Thursday, December 19, 2013

US regrets ‘ill-treatment’ of Indian diplomat

File photo of Devyani Khobragade
NEW DELHI (AA) - The diplomatic row between India and US over the arrest of an Indian diplomat accused of visa fraud and underpayment to a maid took a positive turn when US Secretary of State John Kerry made a phone call on late Wednesday night to India’s National Security Adviser Shivshankar Menon expressing regret over the alleged ‘ill-treatment’ of 39-year old Devyani Khobragade, India’s deputy consul general.
Kerry reportedly told Menon that US is looking for a “positive outcome” of the diplomatic row and said “it should not have happened and will not happen again”.
Kerry said that US will not allow this unfortunate public spat to hurt its close and vital relationship with India.
“As a father of two daughters about the same age as Devyani Khobragade, the Secretary empathizes with the sensitivities we are hearing from India about the events that unfolded after Ms. Khobragade’s arrest,” Marie Harf, US State Department spokesperson told reporters.

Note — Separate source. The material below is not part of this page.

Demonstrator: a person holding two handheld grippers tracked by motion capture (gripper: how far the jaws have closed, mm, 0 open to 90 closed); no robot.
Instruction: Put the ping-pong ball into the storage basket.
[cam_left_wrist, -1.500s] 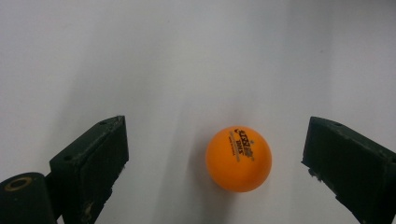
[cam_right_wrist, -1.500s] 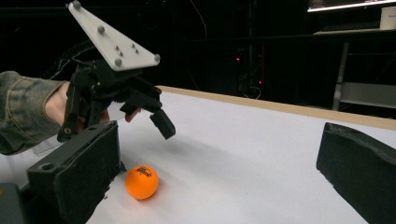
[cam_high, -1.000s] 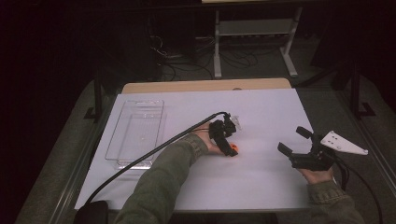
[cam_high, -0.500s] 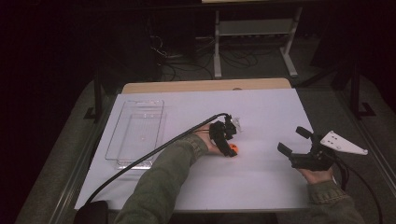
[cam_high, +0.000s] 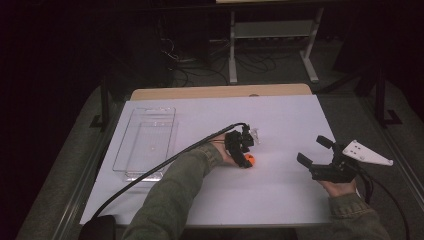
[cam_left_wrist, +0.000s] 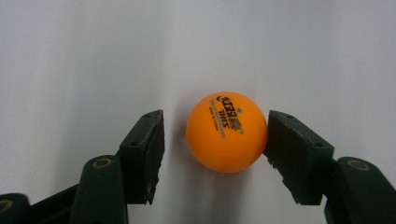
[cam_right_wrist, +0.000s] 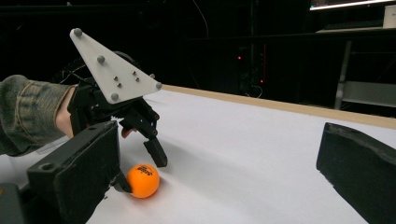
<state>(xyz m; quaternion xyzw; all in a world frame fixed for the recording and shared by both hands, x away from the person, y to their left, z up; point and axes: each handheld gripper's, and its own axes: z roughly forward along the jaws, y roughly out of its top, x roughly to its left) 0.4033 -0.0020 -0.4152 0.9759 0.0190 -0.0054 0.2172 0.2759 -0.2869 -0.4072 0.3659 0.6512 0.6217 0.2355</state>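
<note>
Starting nearest, at the near edge of the white table (cam_high: 280, 200): reaching in on a green sleeve (cam_high: 170, 195) at the left, and on a second cuff at the lower right.

Gripping the right gripper (cam_high: 314, 150) just above the sheet at the right side, well apart from the ball, with its grey three-cornered plate (cam_high: 367, 152) pointing outward. Standing wide apart at the jaws, with nothing between them; framing, in the right gripper view, a broad stretch of bare table between the two black pads (cam_right_wrist: 79, 158).

Moving on toward the middle of the table: pointing the left gripper (cam_left_wrist: 215, 135) down at an orange table-tennis ball (cam_left_wrist: 227, 132), which is resting on the sheet, slightly to the right of centre. Having just been closing the jaws around it, with the ball between them. Touching the ball, as far as can be told, with the pad on the right of the left gripper view, while leaving a narrow gap at the pad on the left, so not yet clamping. Trailing a black cable (cam_high: 165, 160) back toward the near left corner.

Lying just beyond the left gripper: a small clear object (cam_high: 255, 134), too small to identify.

Sitting farther left: a clear plastic tray (cam_high: 150, 135), well apart from the ball.

Ending at the far side: a bare wooden edge (cam_high: 220, 91), and behind it, in the dark, a metal stand (cam_high: 270, 30).
</note>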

Wendy Sherman, US Under Secretary for Political Affairs, spoke to India’s Foreign Secretary Sujatha Singh assuring to defuse the diplomatic crisis.
English-language news channel NDTV has described both conversations as “positive” and “conciliatory” quoting unnamed government sources.
However, Kamal Nath, India’s federal minister for Parliamentary Affairs, struck a defiant note and said on Thursday that US must apologize.
“We have made it clear that America has to apologize in the matter. They need to apologize and accept that they have made a mistake. Only then we will be satisfied."
It is unclear that Nath’s statement reflects India’s official position as there was no word from India’s Foreign Ministry whether it seeks a formal “apology” from the US.
In an unusual move, Preet Bharara, Indian-born US Attorney who prosecuted Khobragade released a statement in which he defended his actions and denied the charge of ill-treatment to the diplomat saying she was accorded courtesies well beyond what other defendants get.
Bharara claimed that Khobragade was arrested “discreetly” by State agents and not in front of her two young daughters on December 12. He also claimed that Khobragade was not “handcuffed” and searched by a female deputy marshal in private.
Bharara alleged that “misinformation and factual inaccuracy” in reporting has created “an inflammatory atmosphere”.
In an interview to a private news channel on Thursday, India’s Foreign Minister Salman Khurshid dismissed claims of Bharara saying India does not deal with him but the US State Department.
“I think we should just stick to Secretary Kerry’s point of view - he represents the President’s policy vis-a-vis India,” Khurshid said acknowledging Kerry’s ‘regret’ over the alleged mishandling of the diplomat.
Khurshid said he will be speaking to Kerry later on Thursday.
“I imagine there will be an opportunity for us to speak later in the day,” he said.
India on Wednesday transferred Khobragade to its permanent mission in United Nations in New York where she can apply for full diplomatic immunity.
Indian Prime Minister on Wednesday described the diplomat’s arrest and subsequent “ill-treatment” as “deplorable”.
India’s Foreign Minister Salman Khurshid promised in Parliament that he will not return to the house if he failed in his responsibility to bring back the diplomat.
Earlier there was mass outrage in India on Wednesday as it transpired that US Delhi embassy granted expedited visas to the husband and two children of the maid Sangeeta Richard just two days before the arrest of the diplomat.
Media reports also spoke of Richard’s in-laws working for the American embassy in New Delhi which would suggest that contacts within the US diplomatic community would have come into play in her battle against the Indian diplomat.
Khobragade was allegedly paying Richard $3.11 per hour instead of the promised mandatory US wages of $9.75.
However, Indian officials portray a more complicated legal picture, saying that Richard has been absconding since June this year as the Delhi High Court had issued an interim injunction in September restraining her from instituting any actions or proceedings against Khobragad outside India according to the terms and conditions of her employment.
The Indian Embassy had requested the US government to locate Richard and facilitate the implementation of an arrest warrant, issued by the Metropolitan Magistrate of the South District Court in New Delhi under Sections 387, 420 and 120B of the Indian Penal Code.